Rameau's Nephew is the first of those seven to fall, because I already had a copy sitting on my shelf. Reading the introduction, I remembered why I had actually put this book down after starting- Rameau's Nephew ranks up there with Laurence Sterne's Tristram Shandy in inaccessibility to the modern reader. Tristram Shandy, at least, is in the form of a Novel, whereas Rameau's Nephew takes the form of a "philosophical dialogue" between "ME" (Diderot) and "HIM" (A "Grub Street Hack" living in mid 18th century Paris.)

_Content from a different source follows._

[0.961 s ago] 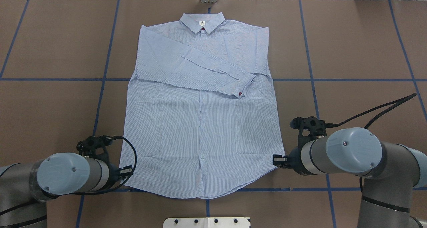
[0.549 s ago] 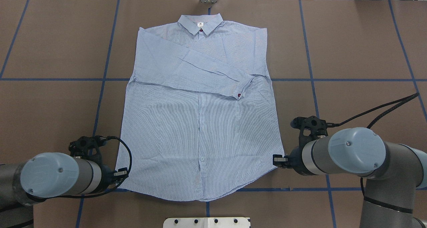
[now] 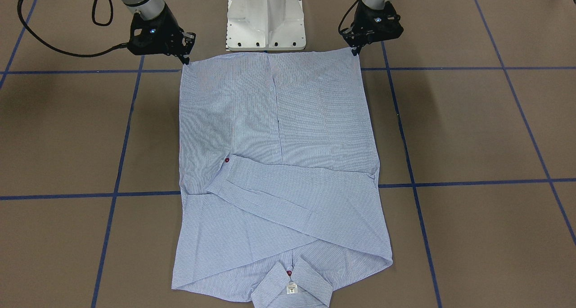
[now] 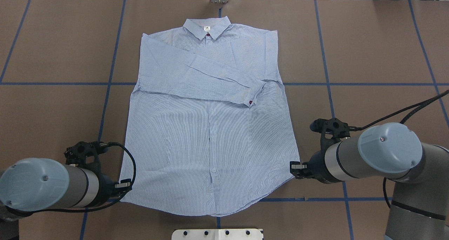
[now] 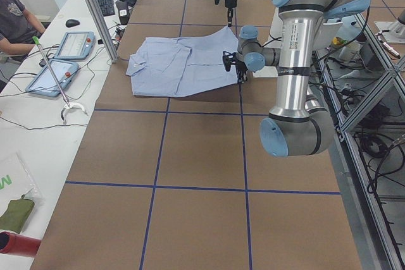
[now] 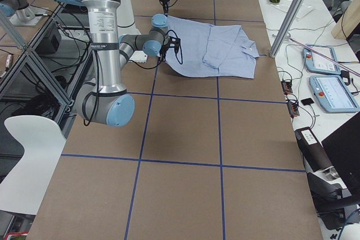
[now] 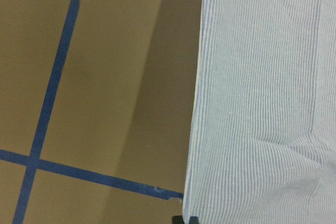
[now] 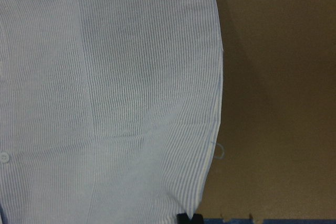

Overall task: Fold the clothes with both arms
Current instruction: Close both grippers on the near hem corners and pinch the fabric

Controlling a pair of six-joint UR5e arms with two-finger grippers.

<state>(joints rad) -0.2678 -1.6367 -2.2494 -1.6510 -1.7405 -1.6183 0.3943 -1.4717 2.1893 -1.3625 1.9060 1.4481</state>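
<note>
Against half a second ago, you see the shirt [image 4: 210,127] slid toward 8 o'clock on the worktop [image 4: 368,50], collar [image 4: 207,26] included. The left gripper [image 4: 126,184] has drawn back the same way. Jaw tips are largely hidden from overhead; the wrist views catch only a dark sliver. Left jaws pinch the hem corner at the shirt's 8 o'clock; the right gripper [image 4: 294,170] pinches the corner at 4 o'clock.
</note>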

Both books draw on the tradition of Rabelais' Gargantua and Pantagruel- a series of five books published in the 16th century by French writer Francois (accent omitted) Rabelais. Like Gargantua and Pantagruel, Rameau's Nephew is not, itself, a novel, but the style and content was absorbed by later Novelists. I mean that the two characters of Rameau's Nephew have a life to them that is lacking of other books written during the same time period, and more resemble the world-wise anti-heroes of Flaubert then the cardboard picar-esque character of your Peregrine Pickles or your Humphrey Clinkers.
Certainly not a work for a casual peruser of 18th century literature, Rameau's Nephew is best read in a critical edition, whether that be paperback or e reader- you can't just stumble through the 100 pages that comprise Rameau's Nephew and hope to "get" it- there needs to be some background with the underlying scene (specifically, the French philosophes of the Enlightenment.)